31) Optimize For Mobile
You need to be mobile-optimized or you are going to lose conversions, no matter what.
According to SmartInsights, we passed the “mobile tipping point” a few years ago, and people are spending more time on mobile devices than desktop computers. And I’ve written about previously, this has created a corresponding boom in mobile e-commerce.
Every decision you make about your landing page, hero shot, and CTA should be made with mobile in mind.
If you take anything away from this section on CTA button position, let it be this quote from UX Movement:
“When it’s at the end of their viewing pattern, users don’t have to look around to find your call to action button.”
The viewing pattern on this landing page draws the eye to the far right, especially because the man in the image is also looking towards the right. Does that make the CTA button easier or harder to spot?
Part Six: Test, Test, and Test Again
Let’s talk about testing.
Every single tip we’ve discussed here is invalid unless you test it.
Don’t assume that white text always works best, that complementary colors always work best, that rounded edges always work best. Test everything.
32) Start With The Squint Test
This one is easy, because you can do it yourself without having to hire any user testers.
Take a squint at your landing page and see if the CTA button is still clearly visible. Does it still pop out even after you squint your eyes to a blur? If not, consider adjusting its color, size, shape, or location.
You can also use the squint test if you are trying to decide between different CTA buttons. Put the buttons side-by-side and squint at them. Which one stands out? Try that button first.
33) A/B Test
Of course, if you’re trying to decide between different CTA buttons, you might as well give them the good ol’ A/B test.
This works best if you’ve narrowed your options down to a few strong choices, or if you want to compare how a CTA button at the bottom right of your landing page performs vs. a CTA button in the middle.
34) Eye-Tracking and Heatmap Tests
In terms of CTA button position, consider running an eye-tracking or heatmap test to see how your users look at your landing page. You want to know whether their eyes are landing on your CTA button, or skipping it entirely.
35) User Tests
Running user tests on your landing page is another essential way of knowing whether your users are able to find your CTA button—and if they understand the benefits it offers.
Read our User Testing Guide to learn why a good user test can knock an A/B test out of the water.
You can also run regular user tests at UserTesting.
36) Customer Surveys
Surveying your current customers is a good way to find out why they chose to sign up with your service. Use what you learn to improve your CTA copy.

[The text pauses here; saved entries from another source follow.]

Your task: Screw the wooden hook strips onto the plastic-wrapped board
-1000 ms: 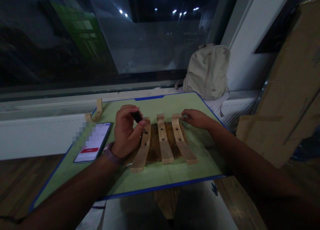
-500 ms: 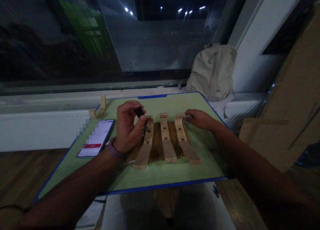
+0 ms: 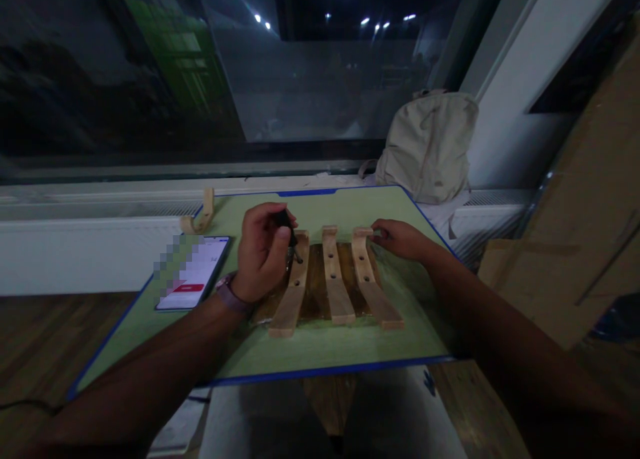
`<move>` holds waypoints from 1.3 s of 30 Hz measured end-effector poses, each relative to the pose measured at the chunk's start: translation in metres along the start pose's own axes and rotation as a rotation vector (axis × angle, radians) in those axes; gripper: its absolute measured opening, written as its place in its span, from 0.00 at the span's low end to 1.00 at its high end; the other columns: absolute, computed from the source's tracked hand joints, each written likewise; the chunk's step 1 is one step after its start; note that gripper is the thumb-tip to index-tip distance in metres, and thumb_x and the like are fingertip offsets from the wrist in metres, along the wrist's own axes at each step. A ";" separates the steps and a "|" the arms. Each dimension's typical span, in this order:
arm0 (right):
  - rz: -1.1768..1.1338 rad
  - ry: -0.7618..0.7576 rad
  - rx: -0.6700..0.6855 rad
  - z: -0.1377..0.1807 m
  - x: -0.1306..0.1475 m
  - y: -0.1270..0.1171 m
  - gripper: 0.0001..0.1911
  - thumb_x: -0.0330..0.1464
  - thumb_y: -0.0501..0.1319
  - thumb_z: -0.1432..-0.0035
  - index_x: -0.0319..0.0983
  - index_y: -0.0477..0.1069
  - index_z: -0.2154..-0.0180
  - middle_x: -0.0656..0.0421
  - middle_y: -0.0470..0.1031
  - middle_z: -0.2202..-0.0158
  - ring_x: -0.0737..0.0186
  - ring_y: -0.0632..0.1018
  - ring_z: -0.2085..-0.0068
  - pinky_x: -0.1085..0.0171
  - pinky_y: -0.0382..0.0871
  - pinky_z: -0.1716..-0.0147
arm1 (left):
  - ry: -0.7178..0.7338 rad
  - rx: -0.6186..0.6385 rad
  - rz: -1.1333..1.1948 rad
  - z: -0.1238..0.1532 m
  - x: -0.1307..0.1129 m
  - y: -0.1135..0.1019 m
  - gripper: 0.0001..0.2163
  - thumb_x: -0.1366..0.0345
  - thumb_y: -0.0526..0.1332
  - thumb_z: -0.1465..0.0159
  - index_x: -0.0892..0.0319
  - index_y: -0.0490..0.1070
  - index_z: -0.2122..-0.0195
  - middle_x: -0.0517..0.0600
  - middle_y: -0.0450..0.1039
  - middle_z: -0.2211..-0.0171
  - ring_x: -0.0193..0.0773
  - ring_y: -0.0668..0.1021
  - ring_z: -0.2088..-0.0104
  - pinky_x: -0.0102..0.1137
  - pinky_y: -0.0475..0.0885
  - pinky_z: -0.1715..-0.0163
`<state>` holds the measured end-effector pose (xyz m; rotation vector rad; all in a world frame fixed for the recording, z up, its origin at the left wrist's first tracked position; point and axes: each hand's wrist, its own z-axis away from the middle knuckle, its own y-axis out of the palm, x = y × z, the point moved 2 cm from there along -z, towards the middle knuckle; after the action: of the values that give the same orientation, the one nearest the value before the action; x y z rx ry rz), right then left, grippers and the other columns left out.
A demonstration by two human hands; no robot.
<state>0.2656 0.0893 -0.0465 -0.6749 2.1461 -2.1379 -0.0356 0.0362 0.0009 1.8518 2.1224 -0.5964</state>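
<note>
My left hand [image 3: 264,249] is closed around the black handle of a screwdriver [image 3: 285,220]. Its shaft slants down to the upper hole of the left wooden hook [image 3: 289,307]. A middle wooden hook [image 3: 340,304] and a right wooden hook [image 3: 384,307] lie beside it, each with two holes and an upturned far end. All three rest across a glossy brown board [image 3: 313,286], partly hidden under them. At the far end of the right hook, my right hand [image 3: 400,238] has its fingers curled against the edge; their tips are partly hidden.
A phone [image 3: 200,269] with a lit screen lies on the green, blue-edged table [image 3: 340,349]. Another wooden hook [image 3: 205,212] stands at the far left corner. Behind the table are a beige backpack [image 3: 430,146] and a window; cardboard [image 3: 575,232] leans at right.
The view has shifted slightly. My left hand is turned a little around the screwdriver, whose tip stays at the same hole. My right hand keeps its place at the right hook.
</note>
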 end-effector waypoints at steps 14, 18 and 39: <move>0.011 0.019 0.003 0.001 0.003 -0.002 0.14 0.35 0.60 0.35 0.36 0.76 0.51 0.53 0.79 0.65 0.57 0.76 0.66 0.64 0.62 0.66 | -0.039 0.047 0.013 0.003 0.000 0.003 0.17 0.64 0.54 0.27 0.49 0.60 0.37 0.49 0.72 0.60 0.33 0.78 0.66 0.31 0.78 0.65; 0.013 0.007 0.003 0.002 0.004 -0.002 0.15 0.35 0.59 0.35 0.35 0.76 0.51 0.53 0.79 0.65 0.58 0.76 0.66 0.64 0.62 0.66 | 0.068 0.028 0.014 0.001 0.000 0.001 0.16 0.65 0.61 0.31 0.46 0.65 0.43 0.47 0.69 0.60 0.33 0.76 0.65 0.30 0.75 0.66; 0.037 0.010 0.011 0.001 0.002 -0.001 0.16 0.34 0.60 0.35 0.34 0.75 0.49 0.52 0.80 0.63 0.57 0.76 0.65 0.64 0.62 0.65 | 0.047 0.021 -0.328 0.003 -0.003 -0.007 0.17 0.62 0.64 0.33 0.50 0.70 0.43 0.50 0.74 0.57 0.41 0.77 0.56 0.40 0.75 0.56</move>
<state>0.2641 0.0875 -0.0446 -0.6208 2.1325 -2.1375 -0.0426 0.0316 0.0009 1.5500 2.4820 -0.6516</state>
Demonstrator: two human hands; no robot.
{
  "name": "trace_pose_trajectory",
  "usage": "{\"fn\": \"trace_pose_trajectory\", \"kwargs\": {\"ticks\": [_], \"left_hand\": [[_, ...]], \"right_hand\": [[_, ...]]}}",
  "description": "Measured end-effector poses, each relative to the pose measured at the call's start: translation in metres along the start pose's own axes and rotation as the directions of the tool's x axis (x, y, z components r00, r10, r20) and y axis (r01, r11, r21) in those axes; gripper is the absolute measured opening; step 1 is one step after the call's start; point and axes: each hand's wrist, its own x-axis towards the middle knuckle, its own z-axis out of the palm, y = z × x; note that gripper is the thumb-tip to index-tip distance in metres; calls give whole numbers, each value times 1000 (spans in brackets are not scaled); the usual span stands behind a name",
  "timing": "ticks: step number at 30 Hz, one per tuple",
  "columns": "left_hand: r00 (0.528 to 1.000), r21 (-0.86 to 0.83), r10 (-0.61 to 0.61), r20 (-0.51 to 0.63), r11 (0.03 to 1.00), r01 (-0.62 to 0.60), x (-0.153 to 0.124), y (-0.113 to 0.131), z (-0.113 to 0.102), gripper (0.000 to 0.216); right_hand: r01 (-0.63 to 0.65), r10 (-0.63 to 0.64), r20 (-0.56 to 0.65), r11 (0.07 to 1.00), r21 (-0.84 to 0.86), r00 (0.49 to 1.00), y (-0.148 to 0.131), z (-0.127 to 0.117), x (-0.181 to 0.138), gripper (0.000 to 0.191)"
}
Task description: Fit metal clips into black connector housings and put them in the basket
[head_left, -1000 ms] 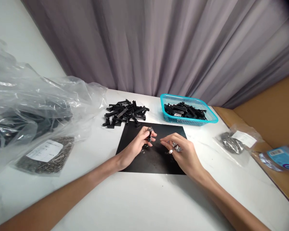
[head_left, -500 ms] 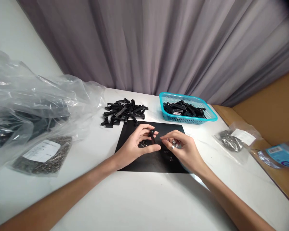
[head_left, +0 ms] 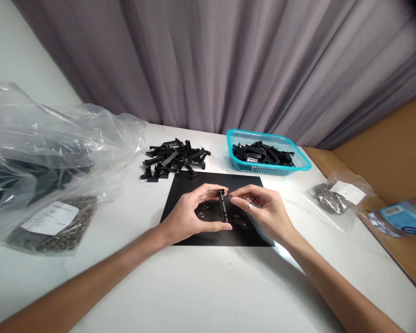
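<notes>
Above a black mat (head_left: 194,236), my left hand (head_left: 190,212) grips a long narrow black plastic part (head_left: 223,206) by its ends, between thumb and fingers. The part stands nearly upright, its channelled side in view. Close to its right, my right hand (head_left: 265,208) is closed in a pinch on a tiny metal piece (head_left: 230,197), too small to make out well. More shiny metal pieces show within the curled fingers of that hand. Small bent wire pieces (head_left: 244,226) lie on the mat below, and others (head_left: 201,213) lie behind my left hand.
A pile of black plastic parts (head_left: 173,159) lies beyond the mat. Behind and right stands a blue basket (head_left: 303,163) holding similar parts. Bags of metal pieces lie left (head_left: 79,231) and right (head_left: 329,199). Large clear plastic bags (head_left: 100,134) and a blue-labelled package (head_left: 402,217) flank the table.
The black part in my left hand has turned, so its long channelled side now shows. My right hand has shifted slightly, its fingertips now pinching beside the part.
</notes>
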Motion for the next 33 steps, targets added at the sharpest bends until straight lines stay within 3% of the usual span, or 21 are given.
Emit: {"fn": "trace_pose_trajectory", "kwargs": {"ticks": [12, 26, 33], "left_hand": [[999, 143, 37, 20, 989, -40, -4, -2, 2, 73], [999, 164, 46, 27, 985, -49, -3, 0, 2, 70], [999, 175, 36, 18, 984, -38, -3, -1, 3, 71]], "right_hand": [[64, -59, 82, 996, -62, 995, -4, -3, -1, 16], [40, -37, 44, 997, -71, 998, -7, 1, -3, 10], [109, -103, 56, 988, -111, 993, -7, 1, -4, 11]]}}
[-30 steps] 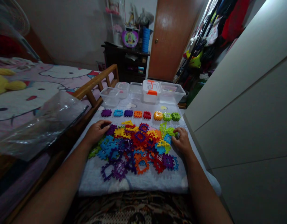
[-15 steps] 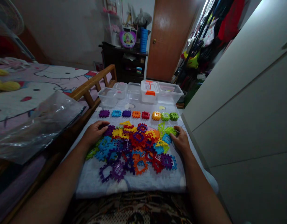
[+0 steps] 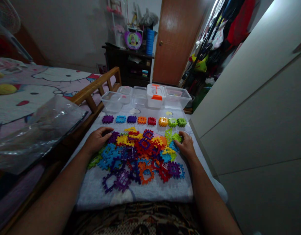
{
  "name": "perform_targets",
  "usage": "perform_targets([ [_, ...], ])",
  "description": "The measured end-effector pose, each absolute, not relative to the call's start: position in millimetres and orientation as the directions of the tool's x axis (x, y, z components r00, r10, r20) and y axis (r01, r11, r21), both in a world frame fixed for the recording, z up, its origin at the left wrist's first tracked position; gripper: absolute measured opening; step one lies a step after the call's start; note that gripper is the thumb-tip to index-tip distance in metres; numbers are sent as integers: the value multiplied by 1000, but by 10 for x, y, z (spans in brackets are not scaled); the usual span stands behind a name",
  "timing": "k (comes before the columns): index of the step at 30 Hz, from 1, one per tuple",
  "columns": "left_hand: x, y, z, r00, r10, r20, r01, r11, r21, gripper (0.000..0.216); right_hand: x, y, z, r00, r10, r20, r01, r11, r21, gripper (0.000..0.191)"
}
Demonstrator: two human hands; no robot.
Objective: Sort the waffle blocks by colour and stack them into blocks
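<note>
The left hand (image 3: 98, 140) has stayed flat on the pile of toy pieces (image 3: 140, 153) on the worktop (image 3: 165, 191), its grip loose and empty. The right hand (image 3: 186, 146) has slid onto a green piece (image 3: 177, 137); I cannot tell if its grip holds it.

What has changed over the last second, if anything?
Only the view shifts slightly. The left hand still rests on the left edge of the pile, the right hand on green pieces at its right edge. The row and bins stayed put.
</note>
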State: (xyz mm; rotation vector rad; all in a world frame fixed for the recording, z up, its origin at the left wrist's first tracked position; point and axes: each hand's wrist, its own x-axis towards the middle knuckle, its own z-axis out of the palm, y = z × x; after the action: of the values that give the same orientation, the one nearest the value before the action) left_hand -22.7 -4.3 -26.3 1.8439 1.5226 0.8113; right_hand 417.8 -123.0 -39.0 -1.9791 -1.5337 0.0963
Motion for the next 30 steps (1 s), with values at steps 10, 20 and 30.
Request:
perform_targets([
  [10, -211, -57, -241, 146, 985, 86, 597, -157, 787, 55, 4138, -1143, -319, 347, 905, 246, 863, -205, -462, 60],
  [20, -238, -40, -297, 178, 979, 95, 590, -184, 786, 53, 4193, -1044, -106, 305, 891, 335, 849, -96, -519, 61],
  [30, -225, -51, -261, 157, 983, 97, 594, -172, 786, 57, 4418, -181, 165, 113, 951, 287, 905, 21, -426, 67],
])
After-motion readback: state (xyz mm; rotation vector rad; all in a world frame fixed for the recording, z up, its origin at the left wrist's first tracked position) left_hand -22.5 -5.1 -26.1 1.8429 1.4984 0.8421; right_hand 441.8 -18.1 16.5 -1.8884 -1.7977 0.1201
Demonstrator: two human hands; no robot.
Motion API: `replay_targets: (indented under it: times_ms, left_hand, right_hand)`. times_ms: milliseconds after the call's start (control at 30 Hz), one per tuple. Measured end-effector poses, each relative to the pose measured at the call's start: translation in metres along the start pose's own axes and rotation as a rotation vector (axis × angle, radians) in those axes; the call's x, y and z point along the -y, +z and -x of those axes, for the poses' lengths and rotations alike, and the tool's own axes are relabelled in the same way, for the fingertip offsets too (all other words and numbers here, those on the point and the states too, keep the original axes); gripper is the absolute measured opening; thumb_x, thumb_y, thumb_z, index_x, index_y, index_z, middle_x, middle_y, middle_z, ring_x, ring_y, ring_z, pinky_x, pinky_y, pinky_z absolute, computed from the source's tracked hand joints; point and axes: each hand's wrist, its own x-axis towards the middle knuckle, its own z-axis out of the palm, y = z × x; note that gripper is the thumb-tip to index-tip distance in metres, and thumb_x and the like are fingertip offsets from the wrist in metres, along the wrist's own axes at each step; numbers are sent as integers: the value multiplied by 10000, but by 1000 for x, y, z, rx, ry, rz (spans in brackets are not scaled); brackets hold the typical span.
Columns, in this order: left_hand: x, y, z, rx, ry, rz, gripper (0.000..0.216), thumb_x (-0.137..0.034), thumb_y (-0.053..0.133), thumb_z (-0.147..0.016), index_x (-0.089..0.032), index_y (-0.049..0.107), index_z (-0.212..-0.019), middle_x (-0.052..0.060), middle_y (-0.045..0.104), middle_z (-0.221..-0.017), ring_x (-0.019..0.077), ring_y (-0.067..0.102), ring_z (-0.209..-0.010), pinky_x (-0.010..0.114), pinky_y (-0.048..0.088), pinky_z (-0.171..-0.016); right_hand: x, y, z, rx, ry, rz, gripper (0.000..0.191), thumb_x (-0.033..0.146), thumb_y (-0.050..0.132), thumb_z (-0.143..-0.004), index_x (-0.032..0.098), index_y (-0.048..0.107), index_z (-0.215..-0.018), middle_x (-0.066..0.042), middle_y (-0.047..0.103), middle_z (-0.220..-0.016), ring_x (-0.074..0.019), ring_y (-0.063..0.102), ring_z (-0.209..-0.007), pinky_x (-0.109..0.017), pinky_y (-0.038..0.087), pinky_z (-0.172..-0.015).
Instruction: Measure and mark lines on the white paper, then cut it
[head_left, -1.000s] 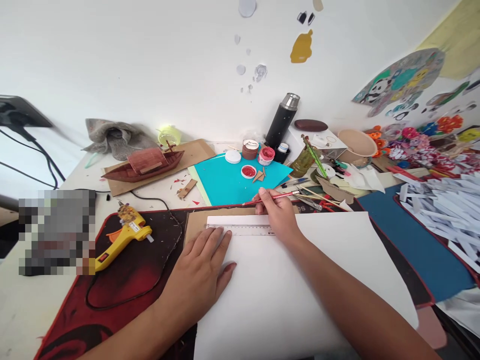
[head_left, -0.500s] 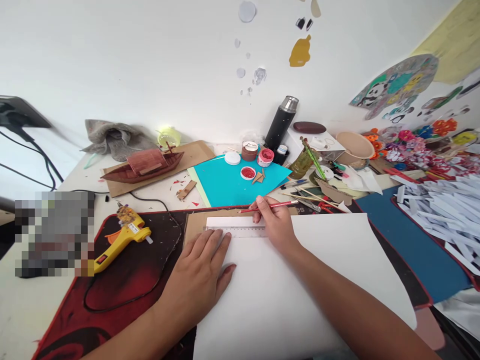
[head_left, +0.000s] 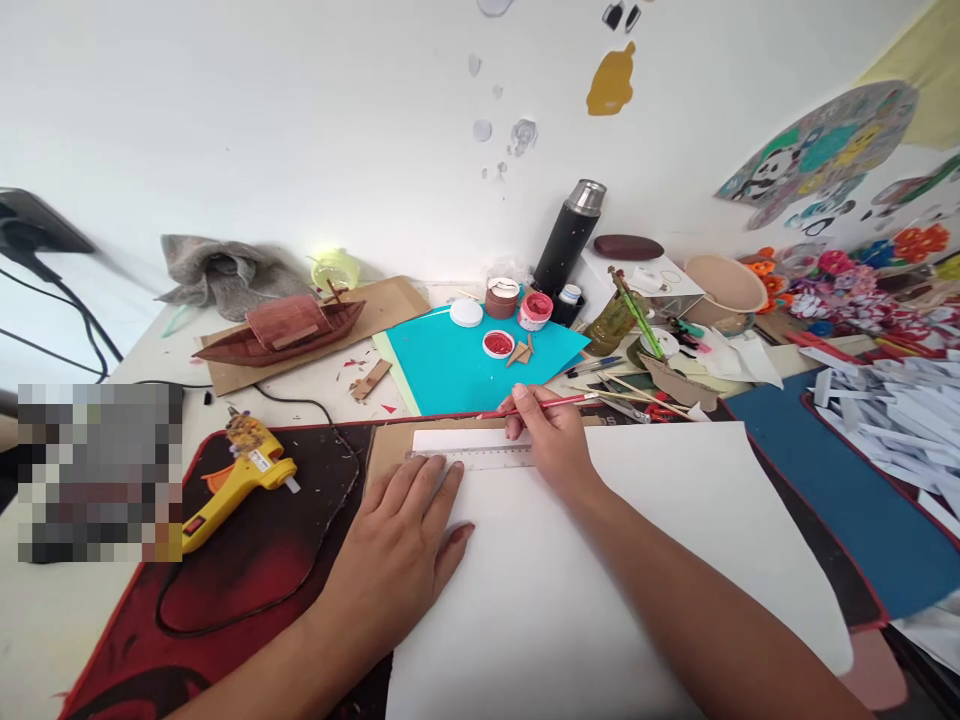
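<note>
My left hand (head_left: 401, 545) lies flat, fingers stretched out, pressing on a clear plastic ruler (head_left: 480, 459) and a large white sheet of paper (head_left: 600, 590). My right hand (head_left: 551, 435) is closed around a thin red pencil (head_left: 559, 403) at the ruler's far edge, its tip pointing left. The ruler lies across the top of the white sheet, over a piece of brown cardboard (head_left: 386, 448).
A yellow glue gun (head_left: 232, 485) lies on the red-and-black mat (head_left: 247, 560) at left. Behind are a model wooden boat (head_left: 281, 330), a teal sheet (head_left: 465, 365) with red paint pots (head_left: 534, 310), a black flask (head_left: 570, 235), brushes and white paper strips (head_left: 892, 410) at right.
My right hand with the pencil has slid a little to the left along the ruler. My left hand has stayed pressed on the ruler and paper.
</note>
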Motion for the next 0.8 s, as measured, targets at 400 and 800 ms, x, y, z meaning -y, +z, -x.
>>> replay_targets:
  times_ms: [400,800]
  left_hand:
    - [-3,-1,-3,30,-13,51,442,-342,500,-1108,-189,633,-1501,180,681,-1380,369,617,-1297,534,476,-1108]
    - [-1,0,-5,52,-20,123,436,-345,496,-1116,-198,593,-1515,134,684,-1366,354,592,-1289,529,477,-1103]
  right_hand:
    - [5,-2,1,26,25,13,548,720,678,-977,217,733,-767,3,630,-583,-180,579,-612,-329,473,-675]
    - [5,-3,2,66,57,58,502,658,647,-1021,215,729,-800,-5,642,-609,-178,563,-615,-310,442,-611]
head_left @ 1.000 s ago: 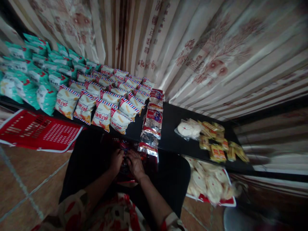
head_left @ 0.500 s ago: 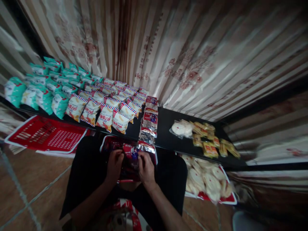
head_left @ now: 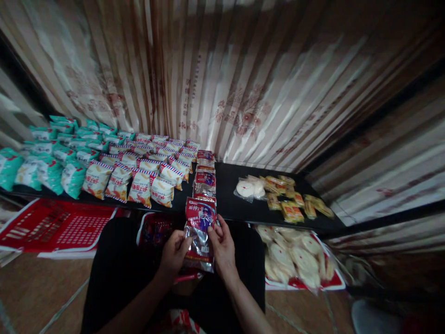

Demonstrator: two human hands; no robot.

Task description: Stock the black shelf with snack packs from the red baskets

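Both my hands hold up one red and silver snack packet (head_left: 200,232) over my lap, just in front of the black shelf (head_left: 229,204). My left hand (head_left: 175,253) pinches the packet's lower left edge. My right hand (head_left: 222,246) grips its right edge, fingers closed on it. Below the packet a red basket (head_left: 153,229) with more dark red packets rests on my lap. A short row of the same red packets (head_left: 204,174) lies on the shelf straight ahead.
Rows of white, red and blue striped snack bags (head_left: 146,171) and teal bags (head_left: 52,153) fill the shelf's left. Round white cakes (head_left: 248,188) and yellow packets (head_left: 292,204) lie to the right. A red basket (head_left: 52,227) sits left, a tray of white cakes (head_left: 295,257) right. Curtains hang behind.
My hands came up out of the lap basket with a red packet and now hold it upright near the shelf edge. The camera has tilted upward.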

37) Test Your Stated Benefit
You can also test the benefit you offer. Maybe a different benefit would convert better than the one you are currently using.
38) Improve Your Product
Finally, remember that one of the best ways to improve your CTA button is to improve your product.
If you’re not selling something that people want and distinguishing yourself from your competitors, the best call-to-action button in the world won’t help you.
Final Thoughts On Call To Action Copy
At this point, you probably have plenty of ideas for how to improve and test your call-to-action button.
But before you start trying all of the tips at once, remember: you want to stay focused on the value the user will receive as well as putting the CTA in a place where people will easily find it.
Also, make sure your button looks clickable. And avoid any confusing CTA copy. Then test and retest until you have a fully optimized call to action.